*Dataset items*:
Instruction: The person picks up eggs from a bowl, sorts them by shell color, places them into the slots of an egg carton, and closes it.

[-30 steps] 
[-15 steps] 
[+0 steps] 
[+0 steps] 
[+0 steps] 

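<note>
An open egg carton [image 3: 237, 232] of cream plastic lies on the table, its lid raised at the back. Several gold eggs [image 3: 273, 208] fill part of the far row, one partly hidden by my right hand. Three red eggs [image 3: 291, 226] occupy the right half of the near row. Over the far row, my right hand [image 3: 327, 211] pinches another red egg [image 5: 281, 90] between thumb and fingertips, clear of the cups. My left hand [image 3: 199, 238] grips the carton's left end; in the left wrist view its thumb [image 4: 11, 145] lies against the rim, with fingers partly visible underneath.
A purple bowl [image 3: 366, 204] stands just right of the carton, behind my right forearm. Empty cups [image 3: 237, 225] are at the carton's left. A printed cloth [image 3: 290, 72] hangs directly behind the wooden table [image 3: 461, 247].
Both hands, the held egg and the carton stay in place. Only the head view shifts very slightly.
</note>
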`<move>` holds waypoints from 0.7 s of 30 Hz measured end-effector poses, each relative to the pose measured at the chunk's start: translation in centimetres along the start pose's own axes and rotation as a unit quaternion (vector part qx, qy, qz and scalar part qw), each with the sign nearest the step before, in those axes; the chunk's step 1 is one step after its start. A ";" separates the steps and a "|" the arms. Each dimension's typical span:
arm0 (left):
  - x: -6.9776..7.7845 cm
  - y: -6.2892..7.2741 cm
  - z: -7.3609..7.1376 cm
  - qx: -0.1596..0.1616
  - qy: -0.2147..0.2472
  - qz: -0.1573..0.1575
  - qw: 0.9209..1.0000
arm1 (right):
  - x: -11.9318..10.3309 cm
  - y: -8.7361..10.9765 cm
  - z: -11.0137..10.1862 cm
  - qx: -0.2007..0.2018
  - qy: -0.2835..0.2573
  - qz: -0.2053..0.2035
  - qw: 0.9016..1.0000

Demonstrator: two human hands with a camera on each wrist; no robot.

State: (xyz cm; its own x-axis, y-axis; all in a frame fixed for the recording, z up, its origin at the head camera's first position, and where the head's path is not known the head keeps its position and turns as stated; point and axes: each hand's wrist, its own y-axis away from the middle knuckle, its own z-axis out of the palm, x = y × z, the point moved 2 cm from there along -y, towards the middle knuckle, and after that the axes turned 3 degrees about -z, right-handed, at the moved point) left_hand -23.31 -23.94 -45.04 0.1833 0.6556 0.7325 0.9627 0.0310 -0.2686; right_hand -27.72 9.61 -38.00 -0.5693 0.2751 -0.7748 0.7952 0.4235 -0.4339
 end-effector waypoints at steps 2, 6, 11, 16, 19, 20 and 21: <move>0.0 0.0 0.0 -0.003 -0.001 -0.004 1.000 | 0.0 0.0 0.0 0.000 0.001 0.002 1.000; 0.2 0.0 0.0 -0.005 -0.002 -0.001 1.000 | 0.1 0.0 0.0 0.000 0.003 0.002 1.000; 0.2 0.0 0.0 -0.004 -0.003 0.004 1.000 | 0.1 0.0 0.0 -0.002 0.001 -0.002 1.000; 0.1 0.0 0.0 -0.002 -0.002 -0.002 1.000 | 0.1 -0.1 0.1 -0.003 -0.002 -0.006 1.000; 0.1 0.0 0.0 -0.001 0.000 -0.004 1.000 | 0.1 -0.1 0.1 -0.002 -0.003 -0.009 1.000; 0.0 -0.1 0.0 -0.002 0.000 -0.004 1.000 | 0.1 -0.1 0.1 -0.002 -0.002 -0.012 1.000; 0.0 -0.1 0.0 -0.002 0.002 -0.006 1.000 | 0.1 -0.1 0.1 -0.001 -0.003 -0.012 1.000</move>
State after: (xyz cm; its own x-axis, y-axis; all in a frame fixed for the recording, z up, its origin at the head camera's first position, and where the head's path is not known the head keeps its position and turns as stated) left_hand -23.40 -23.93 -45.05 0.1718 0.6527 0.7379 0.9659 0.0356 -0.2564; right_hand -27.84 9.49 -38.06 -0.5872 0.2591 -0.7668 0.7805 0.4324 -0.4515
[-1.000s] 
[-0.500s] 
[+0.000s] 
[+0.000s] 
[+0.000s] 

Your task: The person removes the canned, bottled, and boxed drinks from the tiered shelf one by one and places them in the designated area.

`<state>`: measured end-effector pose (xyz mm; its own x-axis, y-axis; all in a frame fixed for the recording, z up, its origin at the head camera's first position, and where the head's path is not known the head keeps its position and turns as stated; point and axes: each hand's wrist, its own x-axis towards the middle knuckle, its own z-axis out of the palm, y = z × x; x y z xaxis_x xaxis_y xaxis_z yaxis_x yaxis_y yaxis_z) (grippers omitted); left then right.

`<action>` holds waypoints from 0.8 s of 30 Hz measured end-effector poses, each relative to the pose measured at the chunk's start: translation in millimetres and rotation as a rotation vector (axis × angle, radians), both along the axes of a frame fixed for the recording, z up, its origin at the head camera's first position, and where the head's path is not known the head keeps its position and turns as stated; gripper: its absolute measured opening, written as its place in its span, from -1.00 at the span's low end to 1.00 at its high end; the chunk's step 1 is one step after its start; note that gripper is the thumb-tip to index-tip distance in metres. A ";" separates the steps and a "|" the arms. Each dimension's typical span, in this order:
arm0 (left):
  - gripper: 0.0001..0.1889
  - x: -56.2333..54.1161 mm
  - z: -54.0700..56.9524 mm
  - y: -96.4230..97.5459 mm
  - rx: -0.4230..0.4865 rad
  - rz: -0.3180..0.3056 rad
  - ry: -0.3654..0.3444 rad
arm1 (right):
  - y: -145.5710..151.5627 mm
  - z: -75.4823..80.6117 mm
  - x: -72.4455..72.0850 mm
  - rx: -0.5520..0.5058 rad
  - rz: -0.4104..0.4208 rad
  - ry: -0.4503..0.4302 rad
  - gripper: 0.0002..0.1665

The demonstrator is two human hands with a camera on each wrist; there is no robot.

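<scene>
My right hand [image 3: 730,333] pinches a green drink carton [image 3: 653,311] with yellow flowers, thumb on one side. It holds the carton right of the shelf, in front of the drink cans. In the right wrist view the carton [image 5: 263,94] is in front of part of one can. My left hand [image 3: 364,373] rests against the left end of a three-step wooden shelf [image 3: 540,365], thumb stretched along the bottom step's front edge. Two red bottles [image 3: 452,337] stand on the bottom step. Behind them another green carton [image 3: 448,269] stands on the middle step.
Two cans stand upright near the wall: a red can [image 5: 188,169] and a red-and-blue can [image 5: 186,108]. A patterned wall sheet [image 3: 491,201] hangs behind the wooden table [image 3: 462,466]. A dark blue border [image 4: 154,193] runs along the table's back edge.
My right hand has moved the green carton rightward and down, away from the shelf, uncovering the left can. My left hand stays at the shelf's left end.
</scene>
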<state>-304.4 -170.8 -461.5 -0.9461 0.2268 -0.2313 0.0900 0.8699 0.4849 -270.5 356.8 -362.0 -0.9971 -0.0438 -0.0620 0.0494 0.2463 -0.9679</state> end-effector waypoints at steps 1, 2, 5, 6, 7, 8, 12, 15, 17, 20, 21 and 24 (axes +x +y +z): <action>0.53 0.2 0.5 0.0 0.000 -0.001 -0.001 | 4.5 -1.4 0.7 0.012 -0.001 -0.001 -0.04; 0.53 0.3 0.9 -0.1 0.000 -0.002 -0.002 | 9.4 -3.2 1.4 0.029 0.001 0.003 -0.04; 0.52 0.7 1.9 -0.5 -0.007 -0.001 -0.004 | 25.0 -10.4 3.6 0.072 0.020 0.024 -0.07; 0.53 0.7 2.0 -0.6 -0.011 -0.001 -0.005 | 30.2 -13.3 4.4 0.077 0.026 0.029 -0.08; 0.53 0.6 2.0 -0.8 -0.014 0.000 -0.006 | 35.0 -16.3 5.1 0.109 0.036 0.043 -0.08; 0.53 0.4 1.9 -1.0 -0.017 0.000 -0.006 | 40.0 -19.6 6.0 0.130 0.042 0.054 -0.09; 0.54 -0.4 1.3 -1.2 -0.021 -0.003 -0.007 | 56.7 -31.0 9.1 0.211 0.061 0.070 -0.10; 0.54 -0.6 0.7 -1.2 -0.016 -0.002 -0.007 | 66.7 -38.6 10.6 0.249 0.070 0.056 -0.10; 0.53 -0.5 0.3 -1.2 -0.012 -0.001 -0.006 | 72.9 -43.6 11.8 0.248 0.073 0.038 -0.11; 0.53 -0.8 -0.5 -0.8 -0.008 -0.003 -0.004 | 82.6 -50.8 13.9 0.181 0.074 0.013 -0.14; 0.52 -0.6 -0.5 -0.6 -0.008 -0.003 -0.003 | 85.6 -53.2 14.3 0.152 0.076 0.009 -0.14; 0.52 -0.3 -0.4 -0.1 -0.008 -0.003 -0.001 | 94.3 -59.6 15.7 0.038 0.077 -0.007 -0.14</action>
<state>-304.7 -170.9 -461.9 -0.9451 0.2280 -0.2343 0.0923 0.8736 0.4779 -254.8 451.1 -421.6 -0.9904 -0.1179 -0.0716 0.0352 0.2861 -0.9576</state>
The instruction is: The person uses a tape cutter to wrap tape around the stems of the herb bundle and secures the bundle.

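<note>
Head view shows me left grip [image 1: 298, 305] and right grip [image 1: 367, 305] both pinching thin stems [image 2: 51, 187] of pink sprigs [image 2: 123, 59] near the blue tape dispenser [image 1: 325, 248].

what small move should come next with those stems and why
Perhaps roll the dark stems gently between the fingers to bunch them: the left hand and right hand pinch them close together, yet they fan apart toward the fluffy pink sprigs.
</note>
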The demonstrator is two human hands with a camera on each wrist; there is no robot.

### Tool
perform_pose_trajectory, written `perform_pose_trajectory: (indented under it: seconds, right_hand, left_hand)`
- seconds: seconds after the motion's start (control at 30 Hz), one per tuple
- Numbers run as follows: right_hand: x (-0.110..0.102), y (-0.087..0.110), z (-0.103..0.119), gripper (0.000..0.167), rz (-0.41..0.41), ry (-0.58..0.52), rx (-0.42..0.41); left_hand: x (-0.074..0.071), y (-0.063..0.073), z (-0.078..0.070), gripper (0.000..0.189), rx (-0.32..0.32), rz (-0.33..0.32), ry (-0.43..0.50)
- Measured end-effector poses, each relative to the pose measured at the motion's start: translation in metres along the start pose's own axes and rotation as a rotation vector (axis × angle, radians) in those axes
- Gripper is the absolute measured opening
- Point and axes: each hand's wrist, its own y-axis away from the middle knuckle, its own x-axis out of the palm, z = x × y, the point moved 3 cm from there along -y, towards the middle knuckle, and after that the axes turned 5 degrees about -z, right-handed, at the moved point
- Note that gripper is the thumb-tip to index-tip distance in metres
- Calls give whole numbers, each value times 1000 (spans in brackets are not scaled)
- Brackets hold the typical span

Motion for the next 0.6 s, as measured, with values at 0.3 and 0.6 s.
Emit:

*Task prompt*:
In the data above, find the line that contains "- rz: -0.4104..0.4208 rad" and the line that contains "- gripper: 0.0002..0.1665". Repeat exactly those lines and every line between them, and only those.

*Result below*:
  - rz: -0.4104..0.4208 rad
  - ry: -0.4503..0.4302 rad
  - gripper: 0.0002..0.1665

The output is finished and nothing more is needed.